Your goal: Each line of the listing that includes "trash" should be reported.

Data records:
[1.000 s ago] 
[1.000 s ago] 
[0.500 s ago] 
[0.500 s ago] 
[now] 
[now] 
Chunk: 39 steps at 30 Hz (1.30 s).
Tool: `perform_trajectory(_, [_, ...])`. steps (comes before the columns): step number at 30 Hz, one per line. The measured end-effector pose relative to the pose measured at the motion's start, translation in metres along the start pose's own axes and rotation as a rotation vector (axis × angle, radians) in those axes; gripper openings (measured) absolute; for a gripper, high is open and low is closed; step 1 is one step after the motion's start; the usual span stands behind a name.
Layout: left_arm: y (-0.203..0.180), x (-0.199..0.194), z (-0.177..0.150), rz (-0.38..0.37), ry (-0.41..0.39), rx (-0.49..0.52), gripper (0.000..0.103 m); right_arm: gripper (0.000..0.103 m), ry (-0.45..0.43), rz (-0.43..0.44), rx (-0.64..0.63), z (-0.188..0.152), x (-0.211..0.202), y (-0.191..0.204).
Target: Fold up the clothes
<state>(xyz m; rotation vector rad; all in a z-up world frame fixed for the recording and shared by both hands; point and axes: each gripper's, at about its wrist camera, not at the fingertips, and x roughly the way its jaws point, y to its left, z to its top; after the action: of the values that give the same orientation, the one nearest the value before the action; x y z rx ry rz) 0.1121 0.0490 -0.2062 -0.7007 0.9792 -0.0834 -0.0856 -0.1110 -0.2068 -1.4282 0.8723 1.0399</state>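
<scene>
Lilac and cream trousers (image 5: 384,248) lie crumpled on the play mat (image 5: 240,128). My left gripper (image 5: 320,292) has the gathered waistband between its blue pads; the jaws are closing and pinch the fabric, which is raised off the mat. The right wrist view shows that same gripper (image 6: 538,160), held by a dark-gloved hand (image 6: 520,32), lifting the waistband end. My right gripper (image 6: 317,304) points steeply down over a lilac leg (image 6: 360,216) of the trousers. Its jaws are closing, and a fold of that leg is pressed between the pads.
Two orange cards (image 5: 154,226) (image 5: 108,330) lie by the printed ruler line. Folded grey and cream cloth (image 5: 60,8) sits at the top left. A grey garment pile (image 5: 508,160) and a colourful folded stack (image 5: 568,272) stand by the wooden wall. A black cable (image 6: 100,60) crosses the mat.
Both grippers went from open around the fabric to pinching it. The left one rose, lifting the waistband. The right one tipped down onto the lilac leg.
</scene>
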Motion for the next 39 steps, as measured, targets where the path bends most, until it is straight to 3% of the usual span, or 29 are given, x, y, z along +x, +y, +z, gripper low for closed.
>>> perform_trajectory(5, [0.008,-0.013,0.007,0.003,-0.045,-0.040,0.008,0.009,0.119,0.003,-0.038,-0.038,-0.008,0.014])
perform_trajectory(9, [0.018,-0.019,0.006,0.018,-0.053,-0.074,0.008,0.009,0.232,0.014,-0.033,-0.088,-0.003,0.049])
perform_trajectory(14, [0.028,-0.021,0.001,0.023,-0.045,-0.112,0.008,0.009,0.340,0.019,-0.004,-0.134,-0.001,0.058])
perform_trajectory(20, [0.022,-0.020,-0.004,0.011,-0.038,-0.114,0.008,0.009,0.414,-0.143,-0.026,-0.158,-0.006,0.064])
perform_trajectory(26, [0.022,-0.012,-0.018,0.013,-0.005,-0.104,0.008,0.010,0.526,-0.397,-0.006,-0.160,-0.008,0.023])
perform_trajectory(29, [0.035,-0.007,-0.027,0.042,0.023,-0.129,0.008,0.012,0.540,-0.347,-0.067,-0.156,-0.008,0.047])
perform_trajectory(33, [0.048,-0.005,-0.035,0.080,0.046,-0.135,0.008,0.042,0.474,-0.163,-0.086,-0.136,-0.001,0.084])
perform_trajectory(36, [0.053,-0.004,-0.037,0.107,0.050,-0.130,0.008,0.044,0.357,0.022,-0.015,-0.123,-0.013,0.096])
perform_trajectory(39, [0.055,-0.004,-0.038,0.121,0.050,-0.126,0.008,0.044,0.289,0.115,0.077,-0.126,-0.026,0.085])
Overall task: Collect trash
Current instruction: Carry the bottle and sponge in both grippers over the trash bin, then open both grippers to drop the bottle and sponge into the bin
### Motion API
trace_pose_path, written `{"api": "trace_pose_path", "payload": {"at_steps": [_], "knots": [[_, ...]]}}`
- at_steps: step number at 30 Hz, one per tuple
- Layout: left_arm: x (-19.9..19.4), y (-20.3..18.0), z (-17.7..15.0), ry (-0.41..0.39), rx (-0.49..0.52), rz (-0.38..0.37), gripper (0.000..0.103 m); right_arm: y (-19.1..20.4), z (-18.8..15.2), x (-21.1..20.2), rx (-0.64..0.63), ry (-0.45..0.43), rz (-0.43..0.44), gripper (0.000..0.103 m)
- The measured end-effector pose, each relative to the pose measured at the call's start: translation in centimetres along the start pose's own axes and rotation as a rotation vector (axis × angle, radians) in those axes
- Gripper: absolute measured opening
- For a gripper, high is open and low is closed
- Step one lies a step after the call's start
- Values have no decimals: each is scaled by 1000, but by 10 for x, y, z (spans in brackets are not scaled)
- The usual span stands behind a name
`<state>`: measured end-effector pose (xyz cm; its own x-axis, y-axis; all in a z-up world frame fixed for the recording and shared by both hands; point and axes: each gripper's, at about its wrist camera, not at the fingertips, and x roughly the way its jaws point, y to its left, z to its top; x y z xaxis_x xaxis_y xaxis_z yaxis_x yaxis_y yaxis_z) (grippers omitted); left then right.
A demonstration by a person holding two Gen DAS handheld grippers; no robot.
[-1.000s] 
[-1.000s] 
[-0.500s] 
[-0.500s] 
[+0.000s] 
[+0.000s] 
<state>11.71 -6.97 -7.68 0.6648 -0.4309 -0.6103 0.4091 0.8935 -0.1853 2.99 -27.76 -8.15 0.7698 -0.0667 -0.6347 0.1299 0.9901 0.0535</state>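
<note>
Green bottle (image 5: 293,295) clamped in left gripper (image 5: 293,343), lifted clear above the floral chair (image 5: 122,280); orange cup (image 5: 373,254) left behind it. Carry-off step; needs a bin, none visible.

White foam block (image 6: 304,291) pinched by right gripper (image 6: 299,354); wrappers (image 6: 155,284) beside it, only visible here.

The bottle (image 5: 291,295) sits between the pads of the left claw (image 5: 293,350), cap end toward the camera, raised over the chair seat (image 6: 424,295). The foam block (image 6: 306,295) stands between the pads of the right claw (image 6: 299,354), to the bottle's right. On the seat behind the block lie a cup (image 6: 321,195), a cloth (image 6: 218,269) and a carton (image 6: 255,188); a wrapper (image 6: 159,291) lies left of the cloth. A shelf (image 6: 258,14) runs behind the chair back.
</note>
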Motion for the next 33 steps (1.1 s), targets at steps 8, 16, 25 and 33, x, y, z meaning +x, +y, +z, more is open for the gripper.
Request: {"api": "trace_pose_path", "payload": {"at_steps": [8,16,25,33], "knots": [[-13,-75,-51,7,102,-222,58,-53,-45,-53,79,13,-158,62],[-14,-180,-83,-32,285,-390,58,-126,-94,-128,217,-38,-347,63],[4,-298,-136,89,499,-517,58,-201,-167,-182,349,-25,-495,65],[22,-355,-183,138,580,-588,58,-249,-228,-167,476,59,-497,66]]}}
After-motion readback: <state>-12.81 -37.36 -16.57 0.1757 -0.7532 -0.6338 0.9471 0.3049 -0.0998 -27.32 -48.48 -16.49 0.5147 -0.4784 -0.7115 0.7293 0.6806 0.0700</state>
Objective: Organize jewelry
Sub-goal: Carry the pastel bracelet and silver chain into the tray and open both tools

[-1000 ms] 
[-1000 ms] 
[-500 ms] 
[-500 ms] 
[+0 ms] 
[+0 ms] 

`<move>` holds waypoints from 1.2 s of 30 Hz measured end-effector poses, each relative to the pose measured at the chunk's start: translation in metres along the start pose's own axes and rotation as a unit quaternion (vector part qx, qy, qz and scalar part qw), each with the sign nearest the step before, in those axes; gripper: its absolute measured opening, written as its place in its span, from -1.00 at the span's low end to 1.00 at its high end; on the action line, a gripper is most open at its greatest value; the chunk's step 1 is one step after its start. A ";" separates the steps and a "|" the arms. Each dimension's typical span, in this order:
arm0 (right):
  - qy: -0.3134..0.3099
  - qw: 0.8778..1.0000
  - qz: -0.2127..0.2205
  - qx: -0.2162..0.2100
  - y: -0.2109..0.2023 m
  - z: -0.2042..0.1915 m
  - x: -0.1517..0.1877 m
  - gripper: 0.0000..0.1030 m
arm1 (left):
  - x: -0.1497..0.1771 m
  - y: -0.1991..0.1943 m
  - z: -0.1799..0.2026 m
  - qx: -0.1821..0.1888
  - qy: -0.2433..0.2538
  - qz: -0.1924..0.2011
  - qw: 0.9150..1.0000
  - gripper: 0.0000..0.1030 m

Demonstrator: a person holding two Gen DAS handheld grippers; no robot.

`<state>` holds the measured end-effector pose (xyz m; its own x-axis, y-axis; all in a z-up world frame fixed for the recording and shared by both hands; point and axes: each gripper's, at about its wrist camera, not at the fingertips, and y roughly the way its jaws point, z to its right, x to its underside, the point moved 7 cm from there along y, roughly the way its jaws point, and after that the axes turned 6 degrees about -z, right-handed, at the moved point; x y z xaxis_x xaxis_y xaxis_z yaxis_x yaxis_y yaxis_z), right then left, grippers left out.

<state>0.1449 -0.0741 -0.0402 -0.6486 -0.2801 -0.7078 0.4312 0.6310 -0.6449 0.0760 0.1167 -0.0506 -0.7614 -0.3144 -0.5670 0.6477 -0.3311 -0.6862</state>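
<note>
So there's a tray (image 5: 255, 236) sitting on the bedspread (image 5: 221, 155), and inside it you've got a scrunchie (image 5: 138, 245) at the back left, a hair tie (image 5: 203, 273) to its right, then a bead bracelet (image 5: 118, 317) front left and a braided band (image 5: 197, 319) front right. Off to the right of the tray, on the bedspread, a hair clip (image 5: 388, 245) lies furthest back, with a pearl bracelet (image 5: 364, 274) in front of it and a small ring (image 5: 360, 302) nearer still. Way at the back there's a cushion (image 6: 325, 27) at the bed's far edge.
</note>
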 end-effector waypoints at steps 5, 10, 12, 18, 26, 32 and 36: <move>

Response box:
Overall task: Collect trash
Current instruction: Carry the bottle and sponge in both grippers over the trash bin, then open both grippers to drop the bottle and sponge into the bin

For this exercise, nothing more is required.